▶ _WORK INSTRUCTION_: Without further comment, state how many lines in the listing below contain the word "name".
┄┄┄┄┄┄
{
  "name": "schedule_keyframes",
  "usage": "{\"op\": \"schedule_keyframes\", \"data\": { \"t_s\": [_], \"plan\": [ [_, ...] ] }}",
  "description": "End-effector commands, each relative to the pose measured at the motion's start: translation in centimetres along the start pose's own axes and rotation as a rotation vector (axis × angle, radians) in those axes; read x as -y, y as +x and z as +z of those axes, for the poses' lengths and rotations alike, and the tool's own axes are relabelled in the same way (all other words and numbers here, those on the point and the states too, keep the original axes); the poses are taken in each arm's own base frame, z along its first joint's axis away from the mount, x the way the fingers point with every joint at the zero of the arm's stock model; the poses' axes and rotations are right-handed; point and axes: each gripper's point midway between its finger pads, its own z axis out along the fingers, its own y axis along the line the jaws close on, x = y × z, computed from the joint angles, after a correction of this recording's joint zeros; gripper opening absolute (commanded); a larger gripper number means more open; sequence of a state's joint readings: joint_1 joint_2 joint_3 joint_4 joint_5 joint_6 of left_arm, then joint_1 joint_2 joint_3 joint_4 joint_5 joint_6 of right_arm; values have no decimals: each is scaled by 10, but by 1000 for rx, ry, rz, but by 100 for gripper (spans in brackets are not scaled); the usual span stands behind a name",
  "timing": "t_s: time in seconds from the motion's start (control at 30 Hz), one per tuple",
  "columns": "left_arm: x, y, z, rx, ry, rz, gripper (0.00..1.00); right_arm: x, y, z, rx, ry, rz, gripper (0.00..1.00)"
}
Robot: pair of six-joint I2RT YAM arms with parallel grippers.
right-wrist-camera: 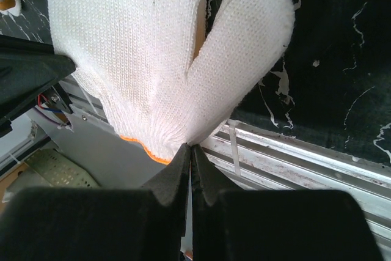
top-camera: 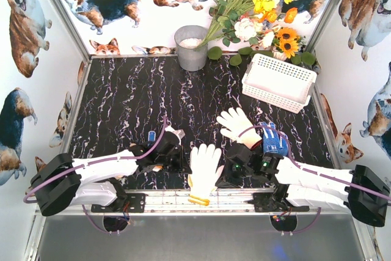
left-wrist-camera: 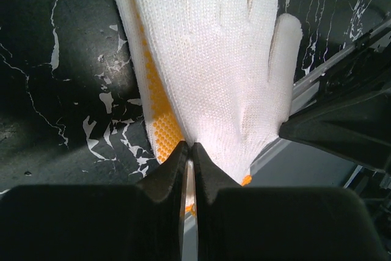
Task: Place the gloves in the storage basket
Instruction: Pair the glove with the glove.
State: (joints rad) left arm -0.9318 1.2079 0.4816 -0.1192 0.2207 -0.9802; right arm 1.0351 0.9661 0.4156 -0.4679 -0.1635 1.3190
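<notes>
at near edge of black marbled tabletop (top-camera: 122, 102), between arm bases: white knit glove with orange hem (top-camera: 204, 168) lying flat, cuff over metal rail (top-camera: 159, 195). left gripper (left-wrist-camera: 189, 146) and right gripper (right-wrist-camera: 190, 147) both pressed together, tips touching glove's edge; we are not seeing whether fabric is nipped. we are judging it light, limp, grippy, draping once lifted, so favouring cuff or bunched palm. white slotted plastic basket (top-camera: 269, 96) sitting far right, well apart.

Top view looks down over the whole desk (top-camera: 122, 108); both wrist views look closely at one white glove (top-camera: 204, 164), from opposite sides.
</notes>
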Motion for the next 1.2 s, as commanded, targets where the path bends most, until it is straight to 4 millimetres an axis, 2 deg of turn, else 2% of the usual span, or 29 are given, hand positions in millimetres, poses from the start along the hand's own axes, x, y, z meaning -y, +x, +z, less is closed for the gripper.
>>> {"op": "schedule_keyframes", "data": {
  "t_s": [0.0, 0.27, 0.5, 0.77, 1.0, 1.17],
  "plan": [
    [1, -1, -4, -1, -6, -1, 0, -19, -1, -10, 12, -52, 1, 0],
    [-4, 7, -7, -30, -8, -12, 0, -16, 4, -8, -13, -46, 0, 0],
    [-11, 18, 0, -79, -17, -13, 0, -15, 9, 1, -46, -34, -7, 0],
    [-27, 24, 3, -106, -80, 8, 0, -10, 10, 9, -63, 12, -23, 0],
    [-41, 28, 8, -126, -126, 25, 0, -9, 7, 14, -49, 27, -28, 0],
    [-52, 23, 11, -103, -182, 51, 0, -2, -9, 21, 11, 80, -33, 0]
  ]
}}
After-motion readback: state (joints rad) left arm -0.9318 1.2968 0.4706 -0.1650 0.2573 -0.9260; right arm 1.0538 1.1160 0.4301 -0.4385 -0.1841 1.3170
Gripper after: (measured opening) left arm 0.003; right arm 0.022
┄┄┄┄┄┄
▶ _RESPONSE_: 2